*TO DO*. Copy exactly the lines from the beginning of the data down to and including the line holding "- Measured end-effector", without any pictures.

Saved data entries:
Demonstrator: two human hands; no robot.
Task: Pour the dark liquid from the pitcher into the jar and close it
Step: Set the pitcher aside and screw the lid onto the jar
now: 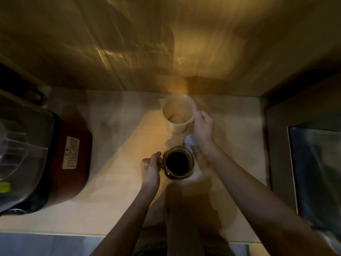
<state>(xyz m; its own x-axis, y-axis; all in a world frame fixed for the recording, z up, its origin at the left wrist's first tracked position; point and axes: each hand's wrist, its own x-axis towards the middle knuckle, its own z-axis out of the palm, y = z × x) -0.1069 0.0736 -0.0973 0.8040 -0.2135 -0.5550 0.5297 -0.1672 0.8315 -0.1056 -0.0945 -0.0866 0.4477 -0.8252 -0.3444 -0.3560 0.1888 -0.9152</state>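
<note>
A cream plastic pitcher (186, 124) stands upright at the back of the counter, and its inside looks empty of dark liquid. My right hand (203, 128) grips the pitcher's right side, thumb against the wall. In front of it stands a glass jar (178, 163) filled with dark liquid, its mouth uncovered. The jar's round hinged lid (190, 142) is tipped back behind the rim, partly hidden under my right wrist. My left hand (151, 168) holds the jar's left side, with its fingers curled at the metal clasp.
A dark red cooker (73, 159) with a white label sits at the left, with a clear glass lid or bowl (20, 150) beside it. A steel sink (317, 172) lies at the right. A wall rises behind the pale countertop (114, 182).
</note>
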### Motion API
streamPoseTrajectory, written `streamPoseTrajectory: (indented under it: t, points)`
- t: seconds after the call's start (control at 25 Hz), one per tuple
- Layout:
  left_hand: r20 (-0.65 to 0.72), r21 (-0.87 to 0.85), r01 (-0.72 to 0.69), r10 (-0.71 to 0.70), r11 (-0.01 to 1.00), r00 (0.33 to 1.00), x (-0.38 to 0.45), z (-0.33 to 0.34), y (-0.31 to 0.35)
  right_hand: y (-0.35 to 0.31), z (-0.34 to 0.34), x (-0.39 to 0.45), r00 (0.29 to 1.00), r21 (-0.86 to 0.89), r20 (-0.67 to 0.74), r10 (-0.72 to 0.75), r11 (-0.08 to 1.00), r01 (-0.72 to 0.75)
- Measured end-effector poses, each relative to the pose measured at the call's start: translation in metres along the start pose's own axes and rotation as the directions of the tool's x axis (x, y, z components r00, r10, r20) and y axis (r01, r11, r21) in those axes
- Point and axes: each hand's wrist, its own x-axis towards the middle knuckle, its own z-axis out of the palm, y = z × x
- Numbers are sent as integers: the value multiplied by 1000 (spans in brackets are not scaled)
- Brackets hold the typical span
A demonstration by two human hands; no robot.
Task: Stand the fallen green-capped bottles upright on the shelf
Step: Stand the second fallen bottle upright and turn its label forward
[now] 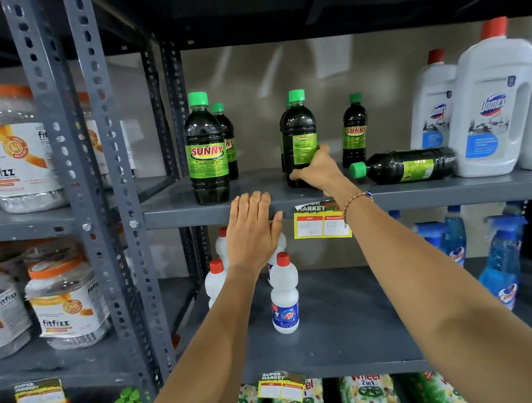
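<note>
Dark bottles with green caps and green SUNNY labels stand on the grey shelf (pixel 176 197). One upright bottle (pixel 205 148) is at the left with a second (pixel 228 140) behind it. My right hand (pixel 318 170) grips the lower part of an upright middle bottle (pixel 298 126). A smaller upright bottle (pixel 353 128) stands further back. One bottle (pixel 407 165) lies on its side, cap pointing left, just right of my right hand. My left hand (pixel 253 231) rests flat, fingers together, on the shelf's front edge and holds nothing.
White Domex jugs (pixel 492 104) with red caps stand right of the lying bottle, touching its base. Small white bottles (pixel 284 293) and blue spray bottles (pixel 501 263) fill the shelf below. Fitfizz jars (pixel 12 147) sit in the left rack behind a steel upright (pixel 106 171).
</note>
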Motion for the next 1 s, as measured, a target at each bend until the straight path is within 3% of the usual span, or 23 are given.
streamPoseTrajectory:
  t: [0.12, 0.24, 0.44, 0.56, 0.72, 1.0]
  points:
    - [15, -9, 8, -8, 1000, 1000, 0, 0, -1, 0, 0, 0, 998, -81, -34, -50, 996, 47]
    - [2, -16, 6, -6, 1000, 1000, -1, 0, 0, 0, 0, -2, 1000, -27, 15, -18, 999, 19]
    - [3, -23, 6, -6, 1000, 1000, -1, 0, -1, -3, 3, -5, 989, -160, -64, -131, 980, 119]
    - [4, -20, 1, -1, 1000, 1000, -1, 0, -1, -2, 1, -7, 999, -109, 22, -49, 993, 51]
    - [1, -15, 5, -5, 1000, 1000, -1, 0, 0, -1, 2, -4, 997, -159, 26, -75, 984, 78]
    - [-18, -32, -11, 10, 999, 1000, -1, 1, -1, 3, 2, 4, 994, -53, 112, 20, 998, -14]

*RESULT OF THIS TASK*.
Demonstrator: two human hands; no robot.
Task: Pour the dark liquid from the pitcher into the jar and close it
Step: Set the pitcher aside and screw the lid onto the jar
now: 
<state>(xyz m; its own x-axis, y-axis; all in a world frame fixed for the recording, z up, its origin at the left wrist's first tracked position; point and axes: each hand's wrist, its own x-axis towards the middle knuckle, its own z-axis out of the palm, y = z × x) -0.1069 0.0736 -0.0973 0.8040 -0.2135 -0.5550 0.5297 -0.1672 0.8315 -0.1056 -0.0945 -0.0866 0.4477 -0.8252 -0.3444 -0.3560 0.1888 -0.9152</state>
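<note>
A cream plastic pitcher (186, 124) stands upright at the back of the counter, and its inside looks empty of dark liquid. My right hand (203, 128) grips the pitcher's right side, thumb against the wall. In front of it stands a glass jar (178, 163) filled with dark liquid, its mouth uncovered. The jar's round hinged lid (190, 142) is tipped back behind the rim, partly hidden under my right wrist. My left hand (151, 168) holds the jar's left side, with its fingers curled at the metal clasp.
A dark red cooker (73, 159) with a white label sits at the left, with a clear glass lid or bowl (20, 150) beside it. A steel sink (317, 172) lies at the right. A wall rises behind the pale countertop (114, 182).
</note>
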### Motion API
streamPoseTrajectory, written `streamPoseTrajectory: (indented under it: t, points)`
- t: seconds after the call's start (control at 25 Hz), one per tuple
- Layout:
  left_hand: r20 (-0.65 to 0.72), r21 (-0.87 to 0.85), r01 (-0.72 to 0.69), r10 (-0.71 to 0.70), r11 (-0.01 to 1.00), r00 (0.33 to 1.00), x (-0.38 to 0.45), z (-0.33 to 0.34), y (-0.31 to 0.35)
  right_hand: y (-0.35 to 0.31), z (-0.34 to 0.34), x (-0.39 to 0.45), r00 (0.29 to 1.00), r21 (-0.86 to 0.89), r20 (-0.67 to 0.74), r10 (-0.72 to 0.75), r11 (-0.08 to 1.00), r01 (-0.72 to 0.75)
- Measured end-effector poses, each relative to the pose measured at the call's start: translation in metres along the start pose's own axes and rotation as the directions of the tool's x axis (x, y, z components r00, r10, r20) and y axis (r01, r11, r21) in those axes

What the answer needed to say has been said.